Why high utilization doesn’t work for TSA and why it doesn’t work for HPC
- In the case of big compute power, the purchase of large capital assets can create an organizational misalignment of incentives that places the needs of the end user last
- Achieving high utilization rates of on-premise computing is a pyrrhic victory; it creates winners and losers and puts a governor on the pace of innovation
- Information technology leaders with high utilization rates of on-premise compute should establish a cloud bypass for work to encourage a culture of agility, innovation, and “outside-the-stacks” thinking
- When calculating the total cost of ownership (TCO) of on-premise computing, user experience, workflow cycle times, responsiveness to new requirements, and other factors must be considered
Airport Travelers and HPC Users Have the Same Complaints
While standing in line in airport security at LAX recently, travelers behind me began engaging in a familiar sport: wondering if there were better alternatives to the US airport security screening process. As some lines proved to be faster than others, the complaints ranged from line choice to the efficacy of the entire system. Having recently returned from several meetings with future users of cloud computing, the complaints were similar: wait times, capacity limitations, and perceived unfairness in the system.
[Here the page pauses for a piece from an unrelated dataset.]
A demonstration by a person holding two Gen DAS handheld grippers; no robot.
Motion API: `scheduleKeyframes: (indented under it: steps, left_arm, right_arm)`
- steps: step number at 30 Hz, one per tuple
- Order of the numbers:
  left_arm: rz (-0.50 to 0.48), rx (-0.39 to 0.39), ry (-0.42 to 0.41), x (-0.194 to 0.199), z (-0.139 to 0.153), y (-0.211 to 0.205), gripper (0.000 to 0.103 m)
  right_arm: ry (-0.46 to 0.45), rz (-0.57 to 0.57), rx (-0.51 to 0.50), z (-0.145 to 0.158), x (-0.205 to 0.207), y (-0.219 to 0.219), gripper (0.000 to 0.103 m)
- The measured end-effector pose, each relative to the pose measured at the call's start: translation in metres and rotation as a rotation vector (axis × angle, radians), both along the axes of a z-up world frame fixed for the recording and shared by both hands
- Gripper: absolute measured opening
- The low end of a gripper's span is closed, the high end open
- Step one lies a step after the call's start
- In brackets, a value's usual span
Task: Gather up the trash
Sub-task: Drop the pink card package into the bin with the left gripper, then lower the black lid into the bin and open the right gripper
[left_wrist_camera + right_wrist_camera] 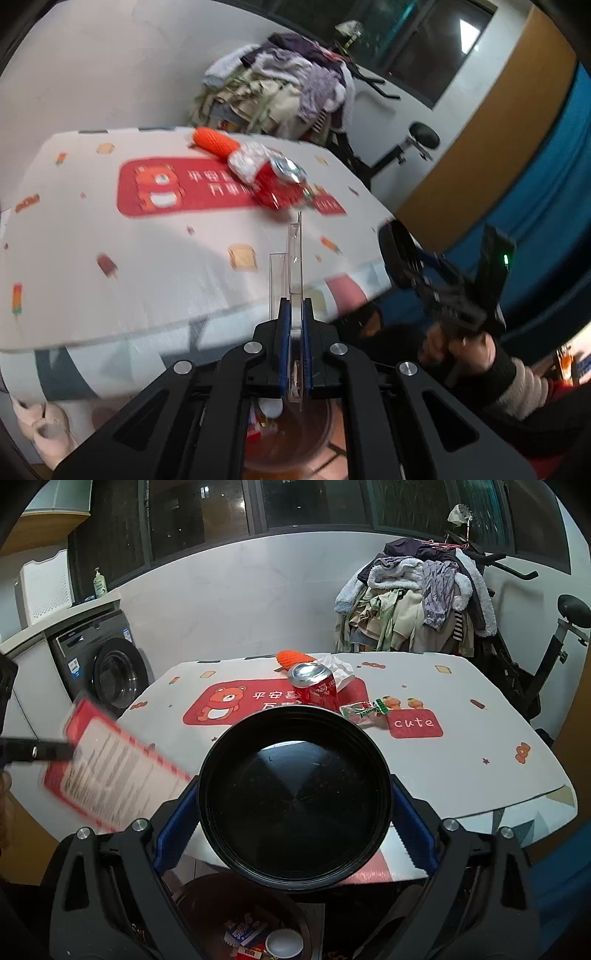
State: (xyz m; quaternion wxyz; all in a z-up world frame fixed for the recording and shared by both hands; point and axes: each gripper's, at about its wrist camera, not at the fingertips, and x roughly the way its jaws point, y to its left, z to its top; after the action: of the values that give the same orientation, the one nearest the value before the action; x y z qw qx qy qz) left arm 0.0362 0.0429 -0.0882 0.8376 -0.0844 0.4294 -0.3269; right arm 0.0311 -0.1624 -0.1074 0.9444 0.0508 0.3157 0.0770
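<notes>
My left gripper [294, 314] is shut on a flat clear plastic package [293, 266], seen edge-on; in the right wrist view it shows as a red-and-white card [107, 768] at the left. My right gripper [295, 801] is shut on a black round bowl [293, 794], also visible in the left wrist view [397, 254]. Both hang at the table's near edge above a brown trash bin [221, 904] holding wrappers and a cup. On the table stand a red soda can [314, 686], a white crumpled wrapper [338, 668], an orange net sleeve [293, 657] and a green candy wrapper [364, 710].
The table [461, 768] has a white printed cloth. A washing machine [103, 668] stands at the back left. A pile of clothes [413, 602] on an exercise bike stands behind the table. Slippers [44, 428] lie on the floor.
</notes>
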Motion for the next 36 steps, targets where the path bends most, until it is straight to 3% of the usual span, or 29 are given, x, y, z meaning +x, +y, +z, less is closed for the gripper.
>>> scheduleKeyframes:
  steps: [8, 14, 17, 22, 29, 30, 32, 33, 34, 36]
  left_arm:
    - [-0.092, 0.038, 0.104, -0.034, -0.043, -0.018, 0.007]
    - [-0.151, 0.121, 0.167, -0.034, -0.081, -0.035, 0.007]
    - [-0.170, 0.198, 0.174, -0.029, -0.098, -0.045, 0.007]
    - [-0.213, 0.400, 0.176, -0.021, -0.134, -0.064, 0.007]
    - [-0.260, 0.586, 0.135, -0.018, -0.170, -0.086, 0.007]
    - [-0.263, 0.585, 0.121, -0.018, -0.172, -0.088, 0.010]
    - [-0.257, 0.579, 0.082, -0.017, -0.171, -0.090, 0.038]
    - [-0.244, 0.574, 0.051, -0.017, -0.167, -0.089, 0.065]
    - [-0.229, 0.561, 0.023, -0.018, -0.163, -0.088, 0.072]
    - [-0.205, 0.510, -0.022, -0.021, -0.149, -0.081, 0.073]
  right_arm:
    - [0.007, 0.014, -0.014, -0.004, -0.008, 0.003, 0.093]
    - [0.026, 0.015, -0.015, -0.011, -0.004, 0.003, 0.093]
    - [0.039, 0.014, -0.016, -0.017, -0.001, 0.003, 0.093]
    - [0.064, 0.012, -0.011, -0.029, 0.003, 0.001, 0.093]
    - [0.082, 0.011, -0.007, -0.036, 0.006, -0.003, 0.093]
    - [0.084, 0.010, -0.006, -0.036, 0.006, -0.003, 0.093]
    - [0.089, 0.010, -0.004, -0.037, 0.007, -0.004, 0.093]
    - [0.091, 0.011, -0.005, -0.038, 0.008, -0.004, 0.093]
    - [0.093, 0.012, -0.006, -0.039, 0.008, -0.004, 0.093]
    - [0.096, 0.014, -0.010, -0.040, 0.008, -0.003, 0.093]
High utilization rates of on-premise computing assets are often cited in a cost-based defense of maintaining a pure on-premise strategy for big compute (HPC) workloads. The argument goes like this: the higher the utilization rate of an on-premise system, the more costly it is to lift and shift those workloads to the cloud. This frequently is a result of a total cost of ownership (TCO) study comparing an incomplete set of variables:
The above TCO comparison is woefully incomplete, but the missing pieces aside, even more visibly apparent is the key assumption underlying cloud computing: 100% utilization. The use of the assumption is understandable. Capital investments require financial justification and, depending on their scale, often detailed NPV analysis. Unfortunately, it is difficult to compare a fixed and capitalized expenditure to a variable and operational expenditure for these analyses. Forecasting opex requires detailed logging of compute usage and assumptions that past behavior can predict future requirements. For simplicity, it is easier to simply assume 100% utilization of cloud computing and move on. However, the organizational implications for 100% utilization of cloud computing versus 100% utilization of on-premise assets are very different. 100% utilization of a constrained on-premise compute asset implies queue times, a constant reevaluation of internal resource priorities, and slow reaction times to new requirements. 100% utilization of a certain portion of the immense cloud has none of these disadvantages.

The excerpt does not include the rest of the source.